(Moscou) Le président russe a annoncé mardi que la Russie avait développé le « premier » vaccin contre le coronavirus, une affirmation qui selon l’OMS doit encore être vérifiée indépendamment et scientifiquement.

L’annonce russe et l’ambition de mettre en production le vaccin dès septembre interviennent alors même que les essais ne sont pas terminés et que leur phase 3, auprès de milliers de sujets, ne commence que mercredi. 

Baptisant le vaccin « Spoutnik V » (V comme vaccin, NDLR), la Russie témoigne de son ambition en la matière, en référence à la victoire politico-scientifique qu’était la mise en orbite du satellite du même nom en pleine Guerre froide.

« Pour la première fois au monde, un vaccin contre le nouveau coronavirus a été enregistré », s’est félicité Vladimir Poutine, ajoutant « qu’il donne une immunité durable » et que l’une de ses filles se l’était fait inoculer.

Le vaccin, dont le président russe avait fait une priorité, a été développé par le Centre de recherches en épidémiologie et microbiologie Nikolaï Gamaleïa, avec le ministère russe de la Défense.

« Plus d’un milliard de doses » ont été pré-commandées par 20 pays étrangers, a affirmé Kirill Dmitriev, patron du fonds souverain impliqué dans le développement du vaccin, ne précisant pas la liste des États mais citant « l’intérêt » des Émirats Arabes Unis, de l’Arabie saoudite, de l’Indonésie, des Philippines, du Brésil ou encore de l’Inde.

Selon le fonds, la Russie est prête à produire 500 millions de doses par an dans cinq pays et le début de la production industrielle est prévu en septembre.

Le ministère de la Santé a affirmé que la double inoculation « permettait de former une immunité longue » qui pouvait durer « deux ans ».

Vérifications « rigoureuses »

« Le plus important bien sûr est que nous puissions assurer à l’avenir une sécurité inconditionnelle », a encore dit M. Poutine.

La phase 3 des essais doit se dérouler en Russie et à l’étranger, selon le Fonds souverain, notamment aux Émirats, en Arabie saoudite et aux Philippines.

Selon les autorités, les personnels médicaux et enseignants russes devraient néanmoins être vaccinés en août ou en septembre et sa mise en circulation est prévue en janvier 2021.

Ce vaccin est à vecteur viral, c’est-à-dire qu’il utilise comme support un autre virus qui a été transformé et adapté pour combattre la COVID-19. Il utilise l’adénovirus, une technologie également choisie par l’université d’Oxford.

Depuis le début des recherches, l’institut Gamaleïa est cependant accusé de rompre avec les protocoles habituels pour accélérer le processus scientifique.

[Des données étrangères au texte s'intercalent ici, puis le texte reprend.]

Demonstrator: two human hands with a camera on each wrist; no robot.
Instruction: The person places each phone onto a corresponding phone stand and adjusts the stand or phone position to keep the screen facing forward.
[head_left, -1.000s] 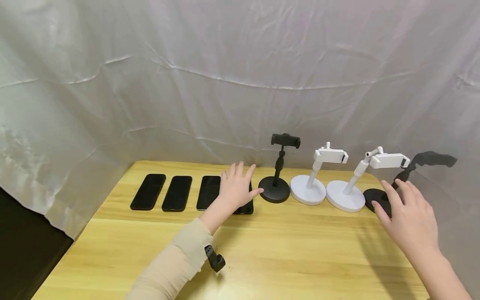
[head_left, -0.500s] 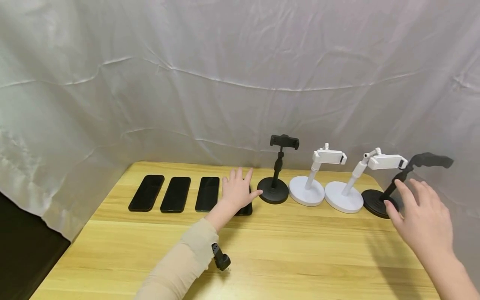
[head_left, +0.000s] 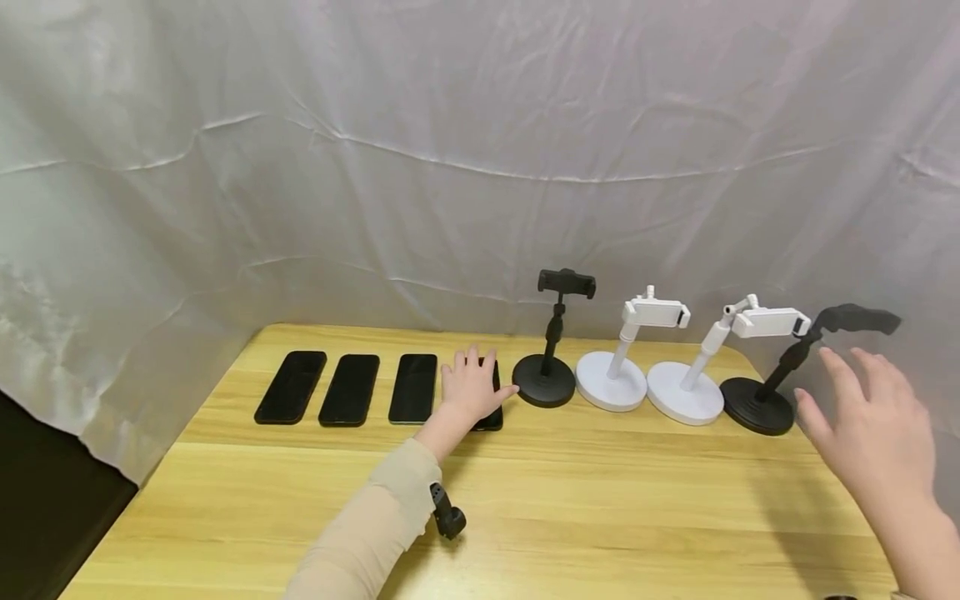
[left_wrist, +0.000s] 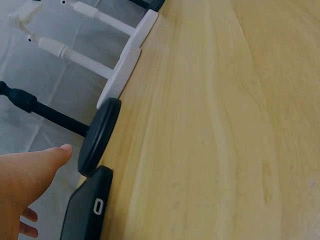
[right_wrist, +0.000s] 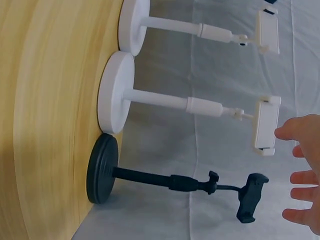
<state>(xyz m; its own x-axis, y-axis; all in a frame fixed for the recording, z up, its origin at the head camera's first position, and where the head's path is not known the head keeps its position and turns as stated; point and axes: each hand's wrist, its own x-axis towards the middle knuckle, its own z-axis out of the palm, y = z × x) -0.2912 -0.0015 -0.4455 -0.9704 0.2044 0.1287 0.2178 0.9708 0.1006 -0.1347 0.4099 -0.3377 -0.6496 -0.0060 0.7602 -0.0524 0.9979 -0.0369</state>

Et jusqu’ici, la Russie n’a pas publié d’étude détaillée permettant de vérifier indépendamment ses résultats.

Mardi, l’OMS a donc affirmé qu’avant toute « pré-qualification » de sa part, elle devait examiner par des « procédés rigoureux » l’ensemble des données « recueillies lors d’essais cliniques ».

Du côté de la communauté scientifique étrangère, le doute était de mise.

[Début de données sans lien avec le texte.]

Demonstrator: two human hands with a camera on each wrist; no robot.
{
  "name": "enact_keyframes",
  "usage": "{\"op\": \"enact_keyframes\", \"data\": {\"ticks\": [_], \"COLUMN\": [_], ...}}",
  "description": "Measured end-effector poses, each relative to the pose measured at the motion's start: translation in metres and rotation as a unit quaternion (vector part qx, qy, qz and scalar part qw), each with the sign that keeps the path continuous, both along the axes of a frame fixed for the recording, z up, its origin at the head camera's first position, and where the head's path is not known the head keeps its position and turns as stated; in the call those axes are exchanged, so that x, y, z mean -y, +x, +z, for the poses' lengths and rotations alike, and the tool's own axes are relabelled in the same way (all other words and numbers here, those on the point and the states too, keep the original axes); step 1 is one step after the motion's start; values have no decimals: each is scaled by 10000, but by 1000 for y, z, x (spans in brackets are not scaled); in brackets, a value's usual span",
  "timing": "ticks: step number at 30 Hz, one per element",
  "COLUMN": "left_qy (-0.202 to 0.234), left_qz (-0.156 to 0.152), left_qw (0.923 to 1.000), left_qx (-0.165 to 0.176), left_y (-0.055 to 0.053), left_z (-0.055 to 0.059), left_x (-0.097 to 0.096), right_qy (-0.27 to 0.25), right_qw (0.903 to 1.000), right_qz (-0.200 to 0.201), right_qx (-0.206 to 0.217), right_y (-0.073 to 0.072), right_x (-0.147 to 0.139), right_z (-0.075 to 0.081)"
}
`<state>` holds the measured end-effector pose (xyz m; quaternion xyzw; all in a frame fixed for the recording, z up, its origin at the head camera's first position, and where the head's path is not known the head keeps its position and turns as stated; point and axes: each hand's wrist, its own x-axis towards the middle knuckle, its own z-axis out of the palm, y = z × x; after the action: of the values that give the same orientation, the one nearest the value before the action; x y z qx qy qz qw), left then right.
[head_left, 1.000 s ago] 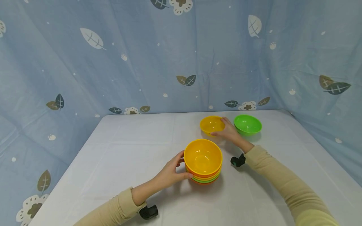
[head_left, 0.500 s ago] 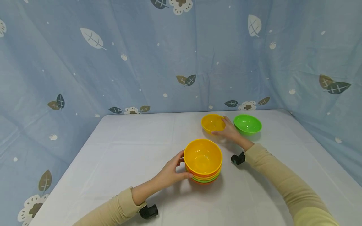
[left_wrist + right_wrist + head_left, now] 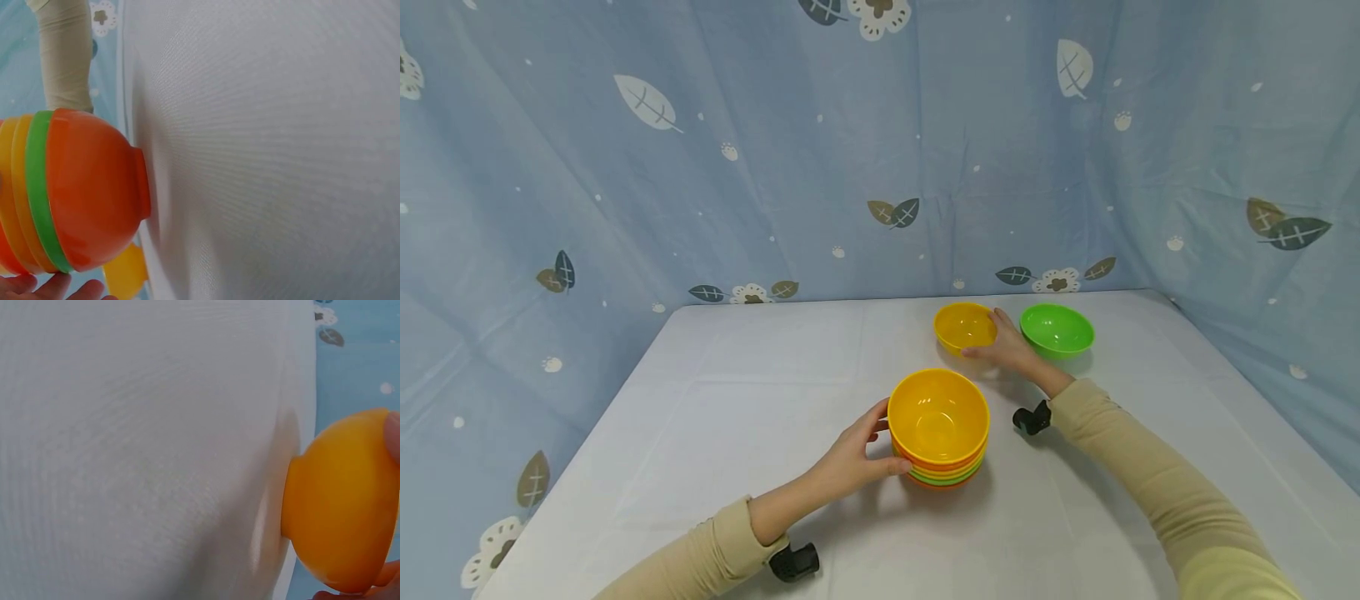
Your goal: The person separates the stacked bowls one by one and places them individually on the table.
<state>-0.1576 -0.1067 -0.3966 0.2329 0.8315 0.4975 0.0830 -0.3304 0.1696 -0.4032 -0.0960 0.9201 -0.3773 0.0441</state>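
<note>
A stack of several nested bowls stands upright in the middle of the table, a yellow one on top and green and orange rims below. My left hand grips the stack's left side, thumb at the front and fingers behind. In the left wrist view the orange bottom bowl shows its foot at the cloth. Farther back, my right hand holds a single yellow bowl by its right side. The right wrist view shows that yellow bowl upright, its foot at the cloth, with fingertips at its rim.
A green bowl stands at the back right, just beyond the right hand. White cloth covers the table. A blue patterned curtain hangs behind it. Black wrist cameras sit under both sleeves.
My right hand shifted the single yellow bowl slightly back and right in the first half second, then stayed still. The left hand and the stack have not moved.
</note>
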Motion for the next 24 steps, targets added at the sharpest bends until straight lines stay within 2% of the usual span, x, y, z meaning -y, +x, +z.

Le professeur Francois Balloux, de l’Institut de génétique du University College London, a jugé « inconsciente et insensée » l’annonce russe, car tout produit n’ayant pas été « testé de manière appropriée […] pourrait avoir des conséquences désastreuses ».

Attaques «politiques»

Le docteur Ayfer Ali, spécialiste de la recherche pharmaceutique à la Warwick Business School, a relevé qu’un mauvais vaccin pouvait par exemple déclencher une « facilitation de l’infection par des anticorps, un phénomène lors duquel le vaccin ne protège pas assez […] et à la place facilite l’entrée du virus dans le corps et aggrave la maladie ».

« Les dommages collatéraux d’un vaccin qui ne serait pas pleinement sûr et efficace pourrait exacerber nos problèmes actuels de manière insurmontable », a résumé Danny Altmann, professeur d’immunologie à l’Imperial College de Londres.

Avant même ces critiques, M. Dmitriev a condamné « des attaquées médiatiques coordonnées » contre le vaccin russe.

Il a affirmé que « la sécurité et la santé de gens ordinaires » avaient été « prises en otage par des divergences politiques », du fait des multiples différends russo-occidentaux.

« Oublions la politique et profitons de ce moment […] Nous n’imposons ce vaccin à personne », a-t-il ajouté.

M. Dmitriev a aussi indiqué que des informations complémentaires avaient été « envoyées à l’OMS ».

La Russie travaille depuis des mois, comme de nombreux autres pays, sur plusieurs projets de vaccins contre la COVID-19.